Frog lures are especially suited for South Florida's grass-filled lakes and canals. The lures are fairly weedless and designed to be fished on the surface around lily pads, hydrilla, peppergrass and other vegetation.

The only negative about those lures is they're not very versatile. If the bass aren't biting on the surface, then you can forget about using most frogs.

Leave it to Alton Jones to come up with an alternative.

The Texas bass pro figured out how to modify a plastic crawdad lure so it can be fished like a frog on the surface and be fished like a crawdad under the surface. No wonder Jones, of Waco, is atop the CITGO Bassmaster Tour angler of the year point standings with two tournaments remaining on the nine-event circuit.

"Let's face it," Jones said. "Most times, bass are not eating frogs. This bait more closely resembles the food bass are used to eating."

Jones takes a 4-inch Yum Craw Bug and cuts off the tail with a pair of scissors. Then he inserts an Owner offset shank, wide gap 4/0 worm hook into the tail end of the bait, pulls out the hook point and buries it in the top of the bait's hollow head. He adds a rattle to the body of the bait, which he said helps the bass find it more easily.

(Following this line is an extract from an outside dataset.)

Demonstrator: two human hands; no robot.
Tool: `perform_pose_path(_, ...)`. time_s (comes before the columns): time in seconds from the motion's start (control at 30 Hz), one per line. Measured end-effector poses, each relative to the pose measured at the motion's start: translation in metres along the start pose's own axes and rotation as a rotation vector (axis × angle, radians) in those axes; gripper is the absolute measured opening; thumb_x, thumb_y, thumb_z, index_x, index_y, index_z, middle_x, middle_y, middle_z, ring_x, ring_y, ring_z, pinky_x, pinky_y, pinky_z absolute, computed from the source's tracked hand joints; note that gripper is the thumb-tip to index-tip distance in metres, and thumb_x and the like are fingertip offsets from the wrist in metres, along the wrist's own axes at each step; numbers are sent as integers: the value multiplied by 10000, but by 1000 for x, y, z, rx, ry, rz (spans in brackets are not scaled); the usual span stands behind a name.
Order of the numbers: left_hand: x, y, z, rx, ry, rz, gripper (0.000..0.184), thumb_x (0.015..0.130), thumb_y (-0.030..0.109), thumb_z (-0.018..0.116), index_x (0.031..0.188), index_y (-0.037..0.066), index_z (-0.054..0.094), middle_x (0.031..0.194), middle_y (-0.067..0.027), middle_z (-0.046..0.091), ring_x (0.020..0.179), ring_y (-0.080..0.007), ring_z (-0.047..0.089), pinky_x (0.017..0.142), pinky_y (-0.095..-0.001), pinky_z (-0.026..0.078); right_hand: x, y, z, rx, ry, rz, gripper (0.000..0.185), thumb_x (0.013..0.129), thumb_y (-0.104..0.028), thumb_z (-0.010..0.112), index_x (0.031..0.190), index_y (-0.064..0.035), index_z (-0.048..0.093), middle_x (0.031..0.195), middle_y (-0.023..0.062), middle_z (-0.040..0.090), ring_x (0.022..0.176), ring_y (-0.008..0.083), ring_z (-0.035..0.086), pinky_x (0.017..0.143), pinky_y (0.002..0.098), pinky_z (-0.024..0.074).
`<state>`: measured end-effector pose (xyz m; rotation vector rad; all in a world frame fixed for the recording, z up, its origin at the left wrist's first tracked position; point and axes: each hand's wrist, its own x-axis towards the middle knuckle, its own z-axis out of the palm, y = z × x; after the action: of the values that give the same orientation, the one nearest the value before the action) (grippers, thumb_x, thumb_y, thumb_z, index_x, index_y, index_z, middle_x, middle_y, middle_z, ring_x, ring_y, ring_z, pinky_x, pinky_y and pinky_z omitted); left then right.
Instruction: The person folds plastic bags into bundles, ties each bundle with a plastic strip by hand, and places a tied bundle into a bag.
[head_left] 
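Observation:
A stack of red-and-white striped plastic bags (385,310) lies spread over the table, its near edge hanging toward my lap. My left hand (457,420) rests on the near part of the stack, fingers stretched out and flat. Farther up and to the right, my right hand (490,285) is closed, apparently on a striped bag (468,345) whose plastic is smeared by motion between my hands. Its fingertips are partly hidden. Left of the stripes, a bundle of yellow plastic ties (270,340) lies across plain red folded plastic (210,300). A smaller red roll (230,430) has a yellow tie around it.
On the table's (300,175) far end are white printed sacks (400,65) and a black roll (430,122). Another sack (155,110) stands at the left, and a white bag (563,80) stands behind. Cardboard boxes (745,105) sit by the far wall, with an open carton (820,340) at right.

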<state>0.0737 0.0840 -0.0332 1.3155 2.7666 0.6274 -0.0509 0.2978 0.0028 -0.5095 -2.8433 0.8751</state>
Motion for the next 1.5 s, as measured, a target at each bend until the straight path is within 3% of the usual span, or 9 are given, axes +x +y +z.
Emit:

He fishes the lure on a baitcasting outfit spooled with either 20-pound monofilament or 30-pound Spiderline, which allows him to pull fish out of thick vegetation. The bait runs just under the vegetation.

"There's crawdads crawling around all up in these weeds," Jones said as he approached a mix of duckweed, lily pads and hyacinths at the north end of Lake Toho. "This bait has just got a different signature and profile than a frog. Plus, when they get it, they get it."

Depending on the vegetation, Jones might hop the bait back to his boat or twitch it with a steady retrieve. The latter is effective in open water, after the bait comes through the vegetation, because it looks like a fleeing crawdad swimming through the water, which is something that bass are used to seeing.

Jones used subtle twitches to work the bait through an expansive mat of duckweed. We could see the vegetation bulge as a fish tracked the lure before pouncing on it. Jones hesitated a moment before setting the hook, then reeled the bass to the boat.

On a subsequent cast, Jones worked the lure to the edge of the duckweed and let it flop into the water. A big bass blasted the bait in a shower of spray and headed under the duckweed, where it managed to break the line and left Jones shaking his head.

Even though Jones doesn't rig the lure with a weight, he can pitch it into holes in the vegetation. That's a particularly productive technique right now on Lake Okeechobee and Lake Ida where bass are bedding in eelgrass. And unlike most frog lures, Jones can work his bait through vegetation and let it sink into a hole where a bass might be lurking.

Not bad for a bait that Jones created out of desperation.

"I was in a situation somewhere where I didn't have a frog, and I saw some fish moving in some junk," Jones said. "It is a different look to the fish."